O texto prevê hipótese de contratação por tempo determinado, para atender necessidades temporárias, previstas em lei federal, estadual, distrital ou municipal, por período que não exceda 10 anos. Nesses casos contratação será feita por processo seletivo simplificado, ou seja, sem necessidade de concurso público.

O concurso público é um dos pilares do funcionalismo público, ele garante, juntamente com a estabilidade e outros institutos, a imparcialidade, a competência e preparo daqueles que assumirão os cargos, além de afastar da Administração o nepotismo, e dificultar que a corrupção se aventure por ela. Nesse sentido, a crítica a ser feita é que, mesmo tendo mantido a estabilidade dos novos servidores, o texto prevê uma possibilidade de contratação que não precisa de concurso público, e por um prazo de 10 anos.  Essa previsão, por certo, enfraquece o instituto do concurso, e consequentemente o serviço público.

Benefícios

A PEC extingue diversos benefícios, os novos servidores não terão direito:

Licença-prêmio (folga de três meses concedida depois de cinco anos de trabalho); Aumentos retroativos; Férias superiores a 30 dias por ano; Adicional por tempo de serviço; Aposentadoria compulsória como punição; Parcelas indenizatórias sem previsão legal; Adicional ou indenização por substituição não efetiva; Redução de jornada sem redução de remuneração, exceto se for por condição de saúde; Progressão ou promoção baseada exclusivamente em tempo de serviço; Incorporação ao salário de valores referentes ao exercício de cargos e funções

Conclui-se que apesar da reforma não alterar o regime jurídico dos atuais servidores públicos, se aprovada, instaura uma sistemática constitucional que enfraquece o serviço público, a autonomia dos servidores, precariza as carreiras, retira benefícios. A proposta não cumpre o que propõe, já que não abrange as carreiras com remunerações e subsídios que ultrapassam o teto constitucional. E não menos importante, o texto não visa a melhoria do serviço público. Dessa forma, tanto os que já compõem os quadros da administração pública, quanto aqueles que desejam compor, devem lutar para que a reforma não seja aprovada: é hora de mobilização!
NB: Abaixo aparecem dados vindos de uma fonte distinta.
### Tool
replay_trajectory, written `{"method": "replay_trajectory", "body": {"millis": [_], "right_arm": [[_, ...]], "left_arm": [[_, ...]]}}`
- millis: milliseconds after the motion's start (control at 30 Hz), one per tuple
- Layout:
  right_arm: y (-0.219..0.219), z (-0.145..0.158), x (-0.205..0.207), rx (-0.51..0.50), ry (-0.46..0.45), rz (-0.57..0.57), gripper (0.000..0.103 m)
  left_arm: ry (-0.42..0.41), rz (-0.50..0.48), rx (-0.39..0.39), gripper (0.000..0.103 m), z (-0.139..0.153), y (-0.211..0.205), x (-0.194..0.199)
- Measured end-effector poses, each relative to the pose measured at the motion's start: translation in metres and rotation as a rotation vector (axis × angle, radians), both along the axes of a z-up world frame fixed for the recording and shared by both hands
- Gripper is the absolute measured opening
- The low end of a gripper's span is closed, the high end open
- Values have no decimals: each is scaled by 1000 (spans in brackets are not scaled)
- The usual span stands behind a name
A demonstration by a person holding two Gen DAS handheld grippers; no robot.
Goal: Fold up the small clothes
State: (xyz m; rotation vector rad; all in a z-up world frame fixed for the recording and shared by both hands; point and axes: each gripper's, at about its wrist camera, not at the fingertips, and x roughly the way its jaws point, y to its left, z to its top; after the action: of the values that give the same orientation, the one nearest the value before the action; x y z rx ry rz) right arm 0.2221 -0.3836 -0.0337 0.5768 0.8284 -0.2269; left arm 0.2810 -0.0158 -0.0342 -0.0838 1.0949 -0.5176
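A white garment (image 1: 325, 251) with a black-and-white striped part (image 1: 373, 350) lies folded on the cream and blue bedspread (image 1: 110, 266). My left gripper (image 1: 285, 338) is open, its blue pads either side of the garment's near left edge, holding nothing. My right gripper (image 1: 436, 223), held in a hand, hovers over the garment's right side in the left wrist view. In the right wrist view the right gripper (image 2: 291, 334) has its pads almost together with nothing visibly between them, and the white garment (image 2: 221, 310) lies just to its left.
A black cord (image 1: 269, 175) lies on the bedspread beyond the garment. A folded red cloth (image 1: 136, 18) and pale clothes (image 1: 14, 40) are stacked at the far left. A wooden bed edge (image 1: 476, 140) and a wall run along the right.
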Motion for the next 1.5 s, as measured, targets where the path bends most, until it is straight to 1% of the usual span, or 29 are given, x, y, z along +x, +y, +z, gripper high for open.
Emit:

Importante lembrar que, por ser uma Proposta de Emenda à Constituição, ela deve ser aprovada pelas duas casas do Congresso Nacional, em dois turnos de votação, por 3/5 dos membros de cada uma delas. Ainda há um caminho a ser percorrido até que a proposta seja aprovada ou rejeitada, e por isso é tão importante a união dos atuais e futuros servidores para pressionar os deputados e senadores.

Uma reforma administrativa deve visar a melhoria do serviço público e ser construída em conjunto com os servidores e cidadãos, deve ser um texto que abranja toda as carreiras, observando a peculiaridade de cada uma delas e que fortaleça a Administração Pública e os princípios que a regem.